Yes, softball leagues pay permit fees to play in
them, and entities like Shakespeare in the Park in New York develop venues
within them, but generally, they are large open spaces with public art and a
commons that requires no entry fee. Residents of a city access them
freely, bearing only to cost of getting to them. These parks define major
cities and everything that surrounds them, providing a platform from which the
city displays itself to the world.
We can look at a space like Central Park and
extrapolate the economic value (as Appleseed, Inc. did for Central Park Conservancy in 2009). Accountants and economists can document the direct
revenue from retail and venues within the park with little dispute dispute.

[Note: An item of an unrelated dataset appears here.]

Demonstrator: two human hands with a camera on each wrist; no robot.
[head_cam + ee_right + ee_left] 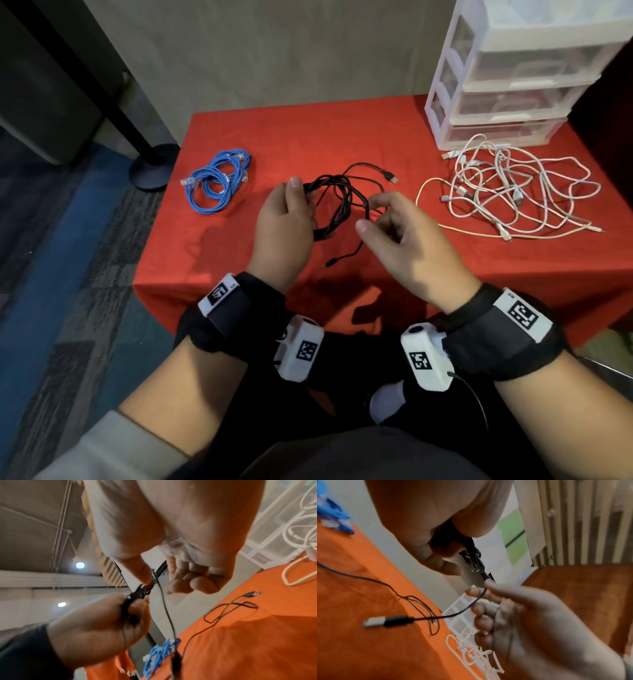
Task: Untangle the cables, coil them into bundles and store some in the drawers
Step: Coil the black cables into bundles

However, studies often look well beyond those straightforward economic
impacts and include real estate value, additional spending by visitors at
neighboring businesses, and even public health improvement resulting from the
activity available at the park. We consider the attraction that large
public spaces have for tourists and young professionals and that value to a
city. Invariably, we use economic analysis as a rearview mirror to
justify something we intuitively know...
We like open space.
We crave it. We spend ninety percent of our
life indoors, and whenever we can, we like to see trees, and flowers, and walk
somewhere without a predominance of concrete and steel. A Nature Conservancy study found a majority of
all Americans prefer National Parks to man-made tourist attractions for family
vacations. Our wiring pushes us to live within an outdoor world, and try
as we might to perfect the indoors, we find ourselves looking regularly to
mimic (poorly) the value of the outdoors.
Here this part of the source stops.